Set down the material exactly as given, please, from its first line through the line that includes "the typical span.".

━━━━━━

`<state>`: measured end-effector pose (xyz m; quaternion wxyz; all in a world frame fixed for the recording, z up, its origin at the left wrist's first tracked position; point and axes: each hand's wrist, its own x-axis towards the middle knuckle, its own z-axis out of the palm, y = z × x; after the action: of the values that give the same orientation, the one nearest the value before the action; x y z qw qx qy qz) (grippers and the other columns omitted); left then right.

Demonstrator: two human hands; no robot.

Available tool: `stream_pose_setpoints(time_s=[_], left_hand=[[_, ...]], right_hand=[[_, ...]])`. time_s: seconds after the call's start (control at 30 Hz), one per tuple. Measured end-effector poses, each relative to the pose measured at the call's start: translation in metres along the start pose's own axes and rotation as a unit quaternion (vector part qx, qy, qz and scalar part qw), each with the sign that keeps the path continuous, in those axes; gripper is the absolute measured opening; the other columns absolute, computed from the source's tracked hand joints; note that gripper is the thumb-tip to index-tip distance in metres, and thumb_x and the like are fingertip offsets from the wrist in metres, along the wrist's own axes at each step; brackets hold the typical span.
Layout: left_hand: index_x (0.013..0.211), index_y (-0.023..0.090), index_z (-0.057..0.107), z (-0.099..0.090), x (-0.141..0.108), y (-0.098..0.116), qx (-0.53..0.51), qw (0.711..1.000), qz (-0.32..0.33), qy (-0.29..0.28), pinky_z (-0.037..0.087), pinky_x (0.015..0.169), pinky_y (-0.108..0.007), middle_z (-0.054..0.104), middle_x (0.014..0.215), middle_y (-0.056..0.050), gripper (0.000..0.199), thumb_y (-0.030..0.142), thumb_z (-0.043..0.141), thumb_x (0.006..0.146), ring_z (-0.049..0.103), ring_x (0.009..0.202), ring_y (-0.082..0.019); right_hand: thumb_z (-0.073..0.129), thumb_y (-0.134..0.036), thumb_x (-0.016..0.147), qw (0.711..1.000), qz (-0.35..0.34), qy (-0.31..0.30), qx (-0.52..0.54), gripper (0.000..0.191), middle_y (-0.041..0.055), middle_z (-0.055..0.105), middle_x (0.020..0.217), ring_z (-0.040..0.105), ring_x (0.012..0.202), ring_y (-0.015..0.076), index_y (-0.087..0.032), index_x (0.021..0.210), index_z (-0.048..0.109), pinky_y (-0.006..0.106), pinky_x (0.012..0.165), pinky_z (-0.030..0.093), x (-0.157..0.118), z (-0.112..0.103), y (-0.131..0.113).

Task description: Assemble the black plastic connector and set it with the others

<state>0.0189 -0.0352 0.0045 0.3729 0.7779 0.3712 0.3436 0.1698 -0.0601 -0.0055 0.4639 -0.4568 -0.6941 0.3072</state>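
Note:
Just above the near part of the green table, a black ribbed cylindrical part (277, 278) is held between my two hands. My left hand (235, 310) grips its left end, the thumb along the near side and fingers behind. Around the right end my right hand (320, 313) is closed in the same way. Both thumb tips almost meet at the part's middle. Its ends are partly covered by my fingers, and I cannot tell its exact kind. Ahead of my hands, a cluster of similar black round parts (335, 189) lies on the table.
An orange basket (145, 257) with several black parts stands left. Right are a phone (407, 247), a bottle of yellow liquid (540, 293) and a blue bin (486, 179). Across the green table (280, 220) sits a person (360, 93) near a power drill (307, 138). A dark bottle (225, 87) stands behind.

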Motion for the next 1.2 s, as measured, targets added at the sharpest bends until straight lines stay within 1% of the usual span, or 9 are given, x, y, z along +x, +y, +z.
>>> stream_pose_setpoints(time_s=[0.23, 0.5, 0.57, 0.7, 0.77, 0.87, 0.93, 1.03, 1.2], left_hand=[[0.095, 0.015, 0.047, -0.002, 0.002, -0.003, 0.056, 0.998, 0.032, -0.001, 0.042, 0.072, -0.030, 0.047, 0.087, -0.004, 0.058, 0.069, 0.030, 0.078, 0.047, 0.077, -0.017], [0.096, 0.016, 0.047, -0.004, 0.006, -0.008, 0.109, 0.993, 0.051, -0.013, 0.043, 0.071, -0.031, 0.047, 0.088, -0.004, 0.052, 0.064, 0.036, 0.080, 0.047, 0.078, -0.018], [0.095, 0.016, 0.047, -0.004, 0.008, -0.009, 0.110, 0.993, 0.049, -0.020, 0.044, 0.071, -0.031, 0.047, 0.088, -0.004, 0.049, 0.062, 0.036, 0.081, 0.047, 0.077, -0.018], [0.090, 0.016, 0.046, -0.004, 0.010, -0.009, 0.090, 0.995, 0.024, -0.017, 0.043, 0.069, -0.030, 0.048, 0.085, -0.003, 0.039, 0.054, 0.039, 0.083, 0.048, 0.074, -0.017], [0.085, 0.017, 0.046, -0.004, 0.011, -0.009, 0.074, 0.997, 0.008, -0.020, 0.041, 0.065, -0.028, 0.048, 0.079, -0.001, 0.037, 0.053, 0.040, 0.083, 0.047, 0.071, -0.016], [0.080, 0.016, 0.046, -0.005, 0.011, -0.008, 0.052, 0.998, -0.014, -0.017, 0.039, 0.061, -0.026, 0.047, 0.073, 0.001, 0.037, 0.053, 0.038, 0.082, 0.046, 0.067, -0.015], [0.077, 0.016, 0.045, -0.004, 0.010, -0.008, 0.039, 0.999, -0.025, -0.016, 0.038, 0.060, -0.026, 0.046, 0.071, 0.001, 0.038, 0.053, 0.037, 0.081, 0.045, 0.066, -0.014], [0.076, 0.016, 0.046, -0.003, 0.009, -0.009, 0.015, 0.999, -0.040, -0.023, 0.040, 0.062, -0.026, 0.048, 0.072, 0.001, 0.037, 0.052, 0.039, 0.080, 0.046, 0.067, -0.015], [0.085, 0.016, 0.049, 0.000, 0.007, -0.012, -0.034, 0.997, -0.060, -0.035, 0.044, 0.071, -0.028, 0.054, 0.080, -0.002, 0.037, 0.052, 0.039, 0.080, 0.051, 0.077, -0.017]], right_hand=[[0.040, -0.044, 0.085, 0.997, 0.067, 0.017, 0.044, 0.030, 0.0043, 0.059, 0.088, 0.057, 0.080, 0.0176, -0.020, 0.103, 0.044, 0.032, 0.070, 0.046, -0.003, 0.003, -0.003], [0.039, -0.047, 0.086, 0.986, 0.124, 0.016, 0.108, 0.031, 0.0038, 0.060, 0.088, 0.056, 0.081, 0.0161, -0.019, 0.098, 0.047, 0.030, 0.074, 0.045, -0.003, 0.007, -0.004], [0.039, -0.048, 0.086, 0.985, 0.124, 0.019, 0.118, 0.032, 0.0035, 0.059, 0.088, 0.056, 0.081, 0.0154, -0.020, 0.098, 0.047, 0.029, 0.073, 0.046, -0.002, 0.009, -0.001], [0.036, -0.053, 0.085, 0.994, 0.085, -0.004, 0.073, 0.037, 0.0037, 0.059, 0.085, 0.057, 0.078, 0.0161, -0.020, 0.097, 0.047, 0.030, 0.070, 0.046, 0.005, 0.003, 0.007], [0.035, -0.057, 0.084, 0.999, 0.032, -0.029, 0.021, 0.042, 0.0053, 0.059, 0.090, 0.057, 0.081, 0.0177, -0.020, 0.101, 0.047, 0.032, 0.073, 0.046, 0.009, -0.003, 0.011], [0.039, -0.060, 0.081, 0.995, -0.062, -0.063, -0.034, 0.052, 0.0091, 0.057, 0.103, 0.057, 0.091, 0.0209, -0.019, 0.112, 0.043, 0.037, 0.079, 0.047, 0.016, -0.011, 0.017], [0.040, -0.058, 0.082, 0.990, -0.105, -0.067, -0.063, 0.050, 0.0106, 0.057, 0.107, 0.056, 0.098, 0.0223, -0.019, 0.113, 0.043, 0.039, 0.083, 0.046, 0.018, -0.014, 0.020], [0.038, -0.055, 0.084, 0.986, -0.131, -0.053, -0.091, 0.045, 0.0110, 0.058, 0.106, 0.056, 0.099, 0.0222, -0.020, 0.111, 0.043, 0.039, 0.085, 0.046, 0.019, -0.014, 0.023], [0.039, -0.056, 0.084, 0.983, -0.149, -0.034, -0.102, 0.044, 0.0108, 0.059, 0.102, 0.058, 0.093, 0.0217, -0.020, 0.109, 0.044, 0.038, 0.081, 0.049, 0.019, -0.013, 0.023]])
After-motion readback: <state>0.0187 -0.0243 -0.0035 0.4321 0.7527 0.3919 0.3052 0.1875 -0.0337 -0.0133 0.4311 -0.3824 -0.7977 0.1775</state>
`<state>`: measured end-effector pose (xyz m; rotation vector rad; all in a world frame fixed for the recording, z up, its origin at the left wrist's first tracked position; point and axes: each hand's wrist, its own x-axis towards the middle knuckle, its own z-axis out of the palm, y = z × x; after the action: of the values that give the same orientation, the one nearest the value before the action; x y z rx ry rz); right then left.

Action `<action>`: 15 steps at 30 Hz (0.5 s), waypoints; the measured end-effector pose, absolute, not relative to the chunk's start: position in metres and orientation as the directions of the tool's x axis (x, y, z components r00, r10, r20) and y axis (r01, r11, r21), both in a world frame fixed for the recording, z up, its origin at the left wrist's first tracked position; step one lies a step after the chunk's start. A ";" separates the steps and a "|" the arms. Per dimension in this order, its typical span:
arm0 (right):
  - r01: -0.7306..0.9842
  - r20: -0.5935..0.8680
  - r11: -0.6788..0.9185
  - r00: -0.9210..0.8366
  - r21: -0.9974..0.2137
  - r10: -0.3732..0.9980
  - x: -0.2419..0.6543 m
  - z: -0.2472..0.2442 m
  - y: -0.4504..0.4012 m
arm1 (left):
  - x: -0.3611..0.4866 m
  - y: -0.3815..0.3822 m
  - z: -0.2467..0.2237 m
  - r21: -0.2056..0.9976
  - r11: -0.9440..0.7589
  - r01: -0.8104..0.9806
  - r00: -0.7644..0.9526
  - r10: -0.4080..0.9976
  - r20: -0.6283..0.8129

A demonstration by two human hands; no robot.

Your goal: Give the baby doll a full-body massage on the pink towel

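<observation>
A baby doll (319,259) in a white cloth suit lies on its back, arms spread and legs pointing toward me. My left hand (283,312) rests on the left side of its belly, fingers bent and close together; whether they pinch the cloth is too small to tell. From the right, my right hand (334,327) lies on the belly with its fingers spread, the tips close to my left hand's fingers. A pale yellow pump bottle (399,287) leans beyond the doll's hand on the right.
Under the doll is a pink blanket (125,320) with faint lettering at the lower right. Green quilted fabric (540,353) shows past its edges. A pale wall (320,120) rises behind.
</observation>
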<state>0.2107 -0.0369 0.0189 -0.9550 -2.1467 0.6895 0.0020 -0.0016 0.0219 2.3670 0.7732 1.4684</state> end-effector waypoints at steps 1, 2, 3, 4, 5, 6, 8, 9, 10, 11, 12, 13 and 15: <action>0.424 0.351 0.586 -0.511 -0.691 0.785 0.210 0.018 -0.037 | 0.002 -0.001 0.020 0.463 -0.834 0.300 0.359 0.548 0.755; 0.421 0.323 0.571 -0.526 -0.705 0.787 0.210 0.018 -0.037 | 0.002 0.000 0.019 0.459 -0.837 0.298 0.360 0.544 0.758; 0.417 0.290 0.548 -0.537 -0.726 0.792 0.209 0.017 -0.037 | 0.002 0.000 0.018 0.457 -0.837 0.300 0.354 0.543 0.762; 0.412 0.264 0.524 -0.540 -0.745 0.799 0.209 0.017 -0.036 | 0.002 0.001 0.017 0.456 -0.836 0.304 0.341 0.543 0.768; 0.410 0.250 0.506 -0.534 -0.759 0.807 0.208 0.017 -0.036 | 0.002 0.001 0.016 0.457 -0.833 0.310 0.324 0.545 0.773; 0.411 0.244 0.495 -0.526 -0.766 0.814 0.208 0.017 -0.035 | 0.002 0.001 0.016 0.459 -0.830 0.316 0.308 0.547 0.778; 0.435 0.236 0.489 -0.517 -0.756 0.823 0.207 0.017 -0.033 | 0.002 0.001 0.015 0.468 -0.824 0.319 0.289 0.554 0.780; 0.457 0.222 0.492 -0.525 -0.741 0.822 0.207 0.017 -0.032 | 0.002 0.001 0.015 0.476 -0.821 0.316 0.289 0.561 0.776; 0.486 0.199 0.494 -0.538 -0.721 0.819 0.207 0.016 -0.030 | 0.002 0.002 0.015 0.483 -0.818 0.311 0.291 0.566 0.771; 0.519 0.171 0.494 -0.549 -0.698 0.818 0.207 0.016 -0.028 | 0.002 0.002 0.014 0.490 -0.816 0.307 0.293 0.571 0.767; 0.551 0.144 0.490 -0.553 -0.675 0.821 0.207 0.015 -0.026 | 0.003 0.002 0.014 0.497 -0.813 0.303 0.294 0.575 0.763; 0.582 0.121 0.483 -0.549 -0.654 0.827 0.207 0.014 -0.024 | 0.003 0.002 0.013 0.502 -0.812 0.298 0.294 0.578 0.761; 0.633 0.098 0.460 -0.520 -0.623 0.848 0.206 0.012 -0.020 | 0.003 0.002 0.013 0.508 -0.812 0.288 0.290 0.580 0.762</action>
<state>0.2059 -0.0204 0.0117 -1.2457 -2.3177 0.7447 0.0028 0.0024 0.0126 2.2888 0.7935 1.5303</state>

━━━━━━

_Result_:
`<state>`: measured end-effector pose (xyz m; quaternion wxyz; all in a world frame fixed for the recording, z up, its origin at the left wrist's first tracked position; point and axes: each hand's wrist, its own x-axis towards the middle knuckle, its own z-axis out of the palm, y = z × x; after the action: of the values that give the same orientation, the one nearest the value before the action; x y z qw qx qy qz) (grippers and the other columns omitted); left then right.

Demonstrator: two human hands; no robot.

Available tool: `stream_pose_setpoints(time_s=[_], left_hand=[[_, ...]], right_hand=[[_, ...]])`. time_s: seconds after the call's start (control at 30 Hz), one per tuple. Measured end-effector poses, each relative to the pose measured at the call's start: translation in metres along the start pose's own axes and rotation as a unit quaternion (vector part qx, qy, qz and scalar part qw), each with the sign that keeps the path continuous, in those axes; gripper is the absolute measured opening; the other columns absolute, computed from the source's tracked hand joints; note that gripper is the thumb-tip to index-tip distance in metres, and thumb_x and the like are fingertip offsets from the wrist in metres, along the wrist's own axes at each step; brackets hold the typical span.

No further answer is expected.